Mr. Hill is probably trying to determine the context of Kim Jong-il’s remarks. For the past six months, North Korea appears to have been concentrating on resolving an internal conflict over whether to continue to live an internationally isolated life as a nuclear state or exchange its nuclear weapons for a guarantee of the security of its system.
Prevalent in the minds of North Koreans must be images of the formidable Stealth fighter-bomber that the United States deployed in South Korea, and an awareness of the terrible state of its economy, which nuclear weapons cannot improve. North Korea has probably decided to go with the latter choice for now, and has announced that to the world in the presence of Unification Minister Chung Dong-young.
Mr. Hill is the person in the Bush administration who best understands South Korea’s position. Mr. Hill sympathizes with Seoul’s view that the nuclear crisis can only be solved diplomatically, through such means as the six-party talks, inter-Korean dialogue or bilateral talks between Pyongyang and Washington, and not by such hard-line methods as pre-emptive strikes, economic sanctions or taking the issue to the United Nations Security Council.
In chatting with a South Korean Internet user, Mr. Hill even expressed the desire to visit Pyongyang and meet Kim Jong-il. He is practically staking his career at the State Department on the North Korean nuclear problem.
At such a sensitive time, the remark made a few days ago by a State Department official, repeating the characterization of North Korea as an “outpost of tyranny,” can only be an act of sabotage by Washington conservatives. To hear such a remark from a high-ranking U.S. official, so soon after Mr. Bush confirmed to President Roh Moo-hyun that he wanted a peaceful solution to the nuclear issue, makes us again feel the absence of Colin Powell, the former U.S. secretary of state. I hope Mr. Hill will bridge the gap left by Mr. Powell’s departure, but it is even more important that Mr. Bush discipline his administration in terms of its diplomatic line.
Conservatives in the United States consider South Korea a country that has thrown away all whips and sticks when it comes to dealing with North Korea, and is left clinging to a carrot. This may be true. Washington’s biggest complaint in this regard is that South Korea treats the nuclear issue as separate from inter-Korean cooperattion. In other words, U.S. conservatives think South Korea is too busy flattering the North to think about using its humanitarian aid as leverage.
But the nuclear issue was the most important agenda item at the meeting between Kim Jong-il and Chung Dong-young, and at the subsequent inter-Korean ministerial talks.
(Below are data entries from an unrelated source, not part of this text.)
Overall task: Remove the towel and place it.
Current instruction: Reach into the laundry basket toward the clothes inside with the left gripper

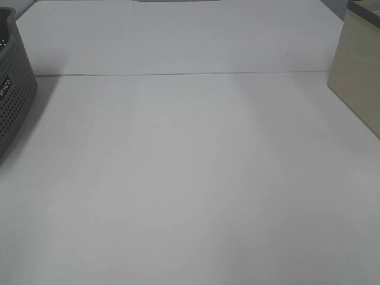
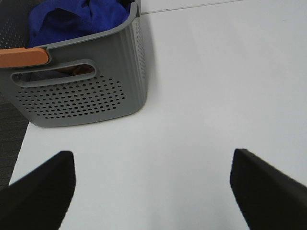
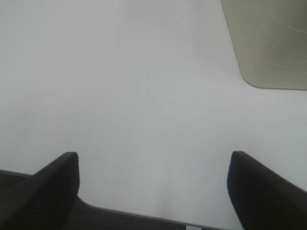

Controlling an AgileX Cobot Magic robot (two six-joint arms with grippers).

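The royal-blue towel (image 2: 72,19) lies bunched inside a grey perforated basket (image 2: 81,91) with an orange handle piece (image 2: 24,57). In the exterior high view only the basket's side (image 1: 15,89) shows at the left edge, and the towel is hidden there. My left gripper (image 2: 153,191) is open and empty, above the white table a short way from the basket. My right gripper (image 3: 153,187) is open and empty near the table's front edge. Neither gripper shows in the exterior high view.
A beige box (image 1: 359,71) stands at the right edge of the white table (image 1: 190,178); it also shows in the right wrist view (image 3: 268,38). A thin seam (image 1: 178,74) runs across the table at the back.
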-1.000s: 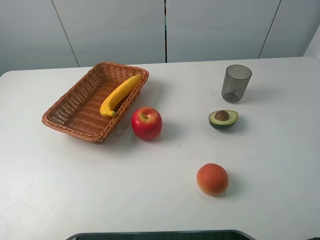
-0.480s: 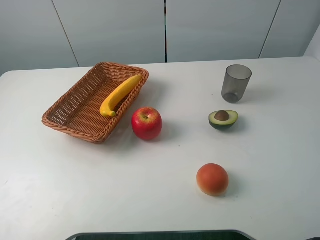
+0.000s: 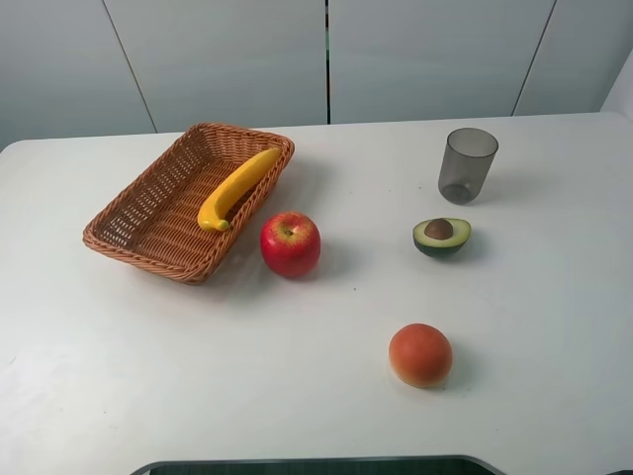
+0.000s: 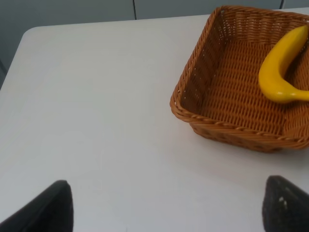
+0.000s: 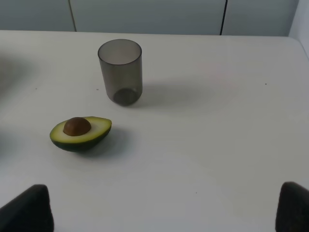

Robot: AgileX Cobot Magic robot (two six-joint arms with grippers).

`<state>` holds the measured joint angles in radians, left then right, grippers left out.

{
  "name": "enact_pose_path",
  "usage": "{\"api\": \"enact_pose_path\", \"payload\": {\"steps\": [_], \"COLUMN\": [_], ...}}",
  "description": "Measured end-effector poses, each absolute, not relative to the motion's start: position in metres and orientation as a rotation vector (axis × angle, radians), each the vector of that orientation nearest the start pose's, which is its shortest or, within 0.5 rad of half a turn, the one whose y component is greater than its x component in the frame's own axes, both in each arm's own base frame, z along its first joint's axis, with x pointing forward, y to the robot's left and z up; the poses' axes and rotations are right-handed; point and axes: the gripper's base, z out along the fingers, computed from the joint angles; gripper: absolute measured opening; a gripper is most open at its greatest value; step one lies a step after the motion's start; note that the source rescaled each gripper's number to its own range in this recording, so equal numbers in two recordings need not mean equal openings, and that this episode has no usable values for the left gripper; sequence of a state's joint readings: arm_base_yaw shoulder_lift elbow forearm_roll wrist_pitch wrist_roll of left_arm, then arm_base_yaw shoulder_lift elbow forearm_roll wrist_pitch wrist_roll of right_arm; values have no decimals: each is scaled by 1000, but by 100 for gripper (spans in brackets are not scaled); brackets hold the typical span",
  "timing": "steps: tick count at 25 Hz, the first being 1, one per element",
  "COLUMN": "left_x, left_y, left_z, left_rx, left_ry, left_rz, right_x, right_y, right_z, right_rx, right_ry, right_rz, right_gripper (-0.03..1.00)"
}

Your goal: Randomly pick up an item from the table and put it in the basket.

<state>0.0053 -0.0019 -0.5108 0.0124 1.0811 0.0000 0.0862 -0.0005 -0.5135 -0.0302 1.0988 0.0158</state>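
The yellow banana (image 3: pixel 235 186) lies inside the orange-brown wicker basket (image 3: pixel 138 213) at the back left of the white table (image 3: pixel 198 376). It also shows in the left wrist view (image 4: pixel 280 67), resting in the basket (image 4: pixel 207 77). Neither gripper shows in the exterior high view. My left gripper (image 4: pixel 166 205) is open and empty, with its dark fingertips (image 4: pixel 53 208) wide apart over bare table short of the basket. My right gripper (image 5: pixel 164 208) is open and empty, well back from the avocado half.
A red apple (image 3: pixel 290 243) stands just right of the basket. A halved avocado (image 3: pixel 441 236) and a grey translucent cup (image 3: pixel 467 164) are at the right. A round orange-red fruit (image 3: pixel 420 354) sits nearer the front edge. The cup (image 5: pixel 120 71) and avocado (image 5: pixel 80 133) show in the right wrist view.
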Motion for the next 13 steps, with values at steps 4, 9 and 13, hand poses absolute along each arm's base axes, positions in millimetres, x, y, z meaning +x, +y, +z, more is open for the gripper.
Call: {"api": "enact_pose_path", "payload": {"steps": [4, 9, 13], "left_x": [-7, -7, -7], "left_y": [1, 1, 1], "left_z": [279, 279, 279], "left_rx": [-6, -6, -6], "left_ry": [2052, 2052, 2052], "left_rz": [18, 18, 18], "right_x": [-8, -8, -8], "right_y": [-3, -3, -3], "right_z": [278, 278, 278], "right_rx": [-68, -68, -68], "right_ry": [2067, 2067, 2067], "right_rz": [25, 25, 25], "right_gripper": [100, 100, 100]}}
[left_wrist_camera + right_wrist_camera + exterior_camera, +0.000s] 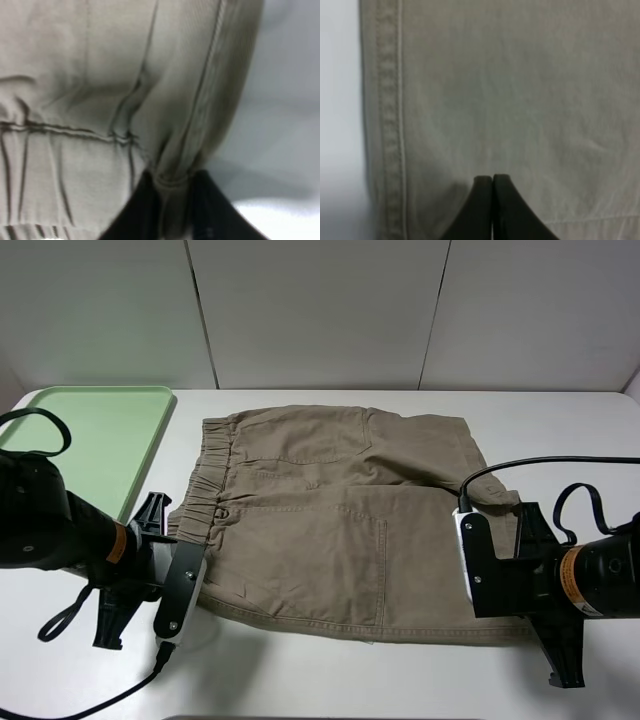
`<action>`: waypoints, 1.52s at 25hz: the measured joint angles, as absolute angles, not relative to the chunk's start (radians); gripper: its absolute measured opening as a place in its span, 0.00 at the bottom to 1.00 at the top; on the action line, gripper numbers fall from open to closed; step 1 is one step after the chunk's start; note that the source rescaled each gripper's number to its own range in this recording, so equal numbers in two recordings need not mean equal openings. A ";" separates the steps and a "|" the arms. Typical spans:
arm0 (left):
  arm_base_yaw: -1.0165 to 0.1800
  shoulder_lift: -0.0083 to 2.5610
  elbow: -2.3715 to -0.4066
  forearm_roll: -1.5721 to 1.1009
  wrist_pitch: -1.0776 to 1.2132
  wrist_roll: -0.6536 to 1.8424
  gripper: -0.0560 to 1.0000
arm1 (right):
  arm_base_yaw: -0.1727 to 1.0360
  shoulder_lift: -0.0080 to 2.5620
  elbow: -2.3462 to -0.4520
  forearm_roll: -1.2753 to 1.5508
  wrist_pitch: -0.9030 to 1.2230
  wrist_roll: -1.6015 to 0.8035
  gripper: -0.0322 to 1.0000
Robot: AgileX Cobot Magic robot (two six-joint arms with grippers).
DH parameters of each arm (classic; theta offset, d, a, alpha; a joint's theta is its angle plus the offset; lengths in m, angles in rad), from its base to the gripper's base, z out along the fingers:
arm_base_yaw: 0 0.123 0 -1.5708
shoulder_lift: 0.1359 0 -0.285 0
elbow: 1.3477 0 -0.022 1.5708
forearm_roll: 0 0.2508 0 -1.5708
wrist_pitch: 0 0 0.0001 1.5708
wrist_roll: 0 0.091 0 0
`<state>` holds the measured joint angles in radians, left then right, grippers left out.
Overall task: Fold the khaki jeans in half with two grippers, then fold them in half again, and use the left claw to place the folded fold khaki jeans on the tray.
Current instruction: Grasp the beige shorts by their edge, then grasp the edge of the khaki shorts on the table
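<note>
The khaki jeans (330,510) lie spread flat on the white table, waistband to the left, leg hems to the right. My left gripper (188,575) is at the near waistband corner. In the left wrist view it (172,200) is shut on a bunched fold of the jeans (100,100), with cloth pinched between its black fingers (135,215). My right gripper (468,552) is at the near hem corner. In the right wrist view it (492,200) is pressed shut on the jeans (510,90) beside the stitched hem. The mint-green tray (100,440) lies at the back left.
The white table (560,430) is bare to the right of the jeans and along its front edge. A pale panelled wall (320,310) stands behind. Black cables loop from both arms over the table.
</note>
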<state>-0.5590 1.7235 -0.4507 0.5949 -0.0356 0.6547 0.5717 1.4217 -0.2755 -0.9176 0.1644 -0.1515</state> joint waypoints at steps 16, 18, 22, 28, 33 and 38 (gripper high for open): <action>-0.559 1.723 -0.451 0.595 -0.036 0.655 0.07 | 0.617 1.414 -0.275 -0.845 0.205 -0.151 0.53; -0.559 1.723 -0.451 0.595 -0.036 0.655 0.07 | 0.624 1.415 -0.275 -0.824 0.202 -0.151 0.76; -0.559 1.723 -0.451 0.595 -0.036 0.655 0.07 | 0.624 1.420 -0.275 -0.794 0.198 -0.151 0.88; -0.559 1.723 -0.451 0.595 -0.036 0.655 0.07 | 0.624 1.504 -0.276 -0.806 0.198 -0.171 0.90; -0.559 1.723 -0.451 0.598 -0.038 0.655 0.07 | 0.629 1.554 -0.283 -0.883 0.193 -0.177 0.90; -0.559 1.723 -0.451 0.598 -0.038 0.655 0.07 | 0.587 1.563 -0.300 -0.927 0.204 -0.119 0.83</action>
<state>-0.5590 1.7235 -0.4507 0.5980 -0.0376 0.6547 0.5870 1.5633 -0.3004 -0.9274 0.2038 -0.1190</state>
So Washington should stop worrying about this. South Korea’s policy toward the North seems to have finally reached a point at which inter-Korean dialogue and the nuclear issue have converged.
This is an important change, and Seoul needs to make active use of it as a selling point to the United States. Still, the role of Mr. Hill is more important than anything else. I hope, based on the recent Roh-Bush summit and the resumed inter-Korean dialogue, that Mr. Hill’s understanding of the North Korean nuclear problem and his prescription for solving it will spread in Washington, leading to a resumption of the six-party talks. And I hope that North Korea will invite Mr. Hill to Pyongyang and that they will work on developing trust as a basis for getting positive results out of those talks.

* The writer is an adviser and senior columnist of the JoongAng Ilbo.